In the race between pigeon and internet, the 164MB network transfer over 2 hours is about 187 Kb/s. Significantly slower than my home connection is rated for. But even the fastest consumer upload speeds would have trouble beating the pigeon’s transfer speed. It would take sustained uploads of about 5Gb/s to transfer 4GB of data in the two hours of the pigeon stunt, a rate much faster than possible with the company’s 1Mb/s ADSL connection. But it isn’t just the South African internet that’s slow: The best performing “ISP” in New Hampshire, Dartmouth College, gets a 10 Mb/s rating in Speedtest.net, though very few others can manage over 4Mb/s (Comcast advertises upload speeds up to 10Mb/s, though that’s with “PowerBoost”; sustained speeds are lower, the company reportedly throttles FTP and other uploads, and Speedtest.net rates their business-class uploads at 3.47 Mb/s). If the story makes South African networks laughable, it makes the whole internet a comedy act.

microSD card sizes compared to other SD types. Source.

microSD card sizes compared to other SD types. Source.

And the pigeon could have carried even more data and made a bigger win over broadband. microSD cards such as the one carried by the pigeon weigh less than half a gram and are now available in capacities up to 16GB (with a theoretical capacity of about 128GB). Assuming you can attached two such cards (one to each leg), you’d get an upload rate of about 40Mb/s in the South African test. Perhaps you could even attach four such cards (totaling under 2 grams of cargo and yielding 80Mb/s) or send more pigeons.

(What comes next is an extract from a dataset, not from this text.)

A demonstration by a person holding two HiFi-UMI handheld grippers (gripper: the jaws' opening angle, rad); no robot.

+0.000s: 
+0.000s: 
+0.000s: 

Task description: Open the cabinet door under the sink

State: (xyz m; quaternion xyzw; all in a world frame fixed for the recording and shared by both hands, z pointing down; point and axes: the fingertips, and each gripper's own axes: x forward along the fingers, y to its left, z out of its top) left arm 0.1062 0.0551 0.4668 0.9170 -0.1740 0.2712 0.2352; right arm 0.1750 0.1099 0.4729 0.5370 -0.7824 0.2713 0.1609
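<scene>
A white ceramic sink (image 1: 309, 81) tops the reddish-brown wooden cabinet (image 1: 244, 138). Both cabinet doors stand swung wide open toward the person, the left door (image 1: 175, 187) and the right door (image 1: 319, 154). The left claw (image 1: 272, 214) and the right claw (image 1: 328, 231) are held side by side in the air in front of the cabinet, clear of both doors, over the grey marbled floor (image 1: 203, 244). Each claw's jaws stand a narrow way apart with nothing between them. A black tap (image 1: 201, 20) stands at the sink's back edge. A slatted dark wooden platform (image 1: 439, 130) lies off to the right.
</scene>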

microSD card compared to a US quarter.

microSD card compared to a US quarter.

Consumer download speeds are typically much faster, and popular web services go to great lengths to ensure they fill those pipes to speedily deliver rich media. Apple was an early investor in Akamai, one of the first content delivery networks that speed downloads by distributing servers around the world so that your iTunes music and movie downloads are delivered from the closest servers and through the fastest pipes to your location. Netflix’s on demand service leverages the broad availability of these services to deliver TV shows and movies faster than the US Postal Service. But comparing internet speeds to postal service delivery of DVDs (a 14 year old standard) gives no real suggestion of attainable postal service bandwidth (especially when the network-delivered content is far more compressed than on DVD).

You could probably stuff about 30 MicroSD cards (which have almost five times the storage density of regular SD cards — 32GB in 1612.8mm3 vs 16GB in 165mm3) in a First Class letter ($.44 for 6.125 inch x 11.5 inch and 1 ounce) that gets delivered almost anywhere in the US in three days, yielding about 480GB in 72 hours or 15 Mb/s. A pair of 512GB SSDs, on the other hand, can be delivered over night, yielding 1TB in 24 hours or 97 Mb/s. Given that DVDs are 1.2mm thick and 120 mm in diameter, Netflix could easily fit as many as 80 microSD cards — 1280 GB (41 Mb/s over three days) — in their current delivery envelope, much more capacity than even the 50 GB (1.6 MB/s over three days) capacity of the largest Blue-ray discs. It’s for that reason that Amazon offers bulk import/export services of physical media for their web services.

Point: storage capacity has increased dramatically over the past few years, while consumer internet speeds have remained relatively stable. The pigeon gimmick didn’t show us a laughably slow internet connection, it showed us how unimaginably vast our storage has grown (and yet we still find ways to fill it).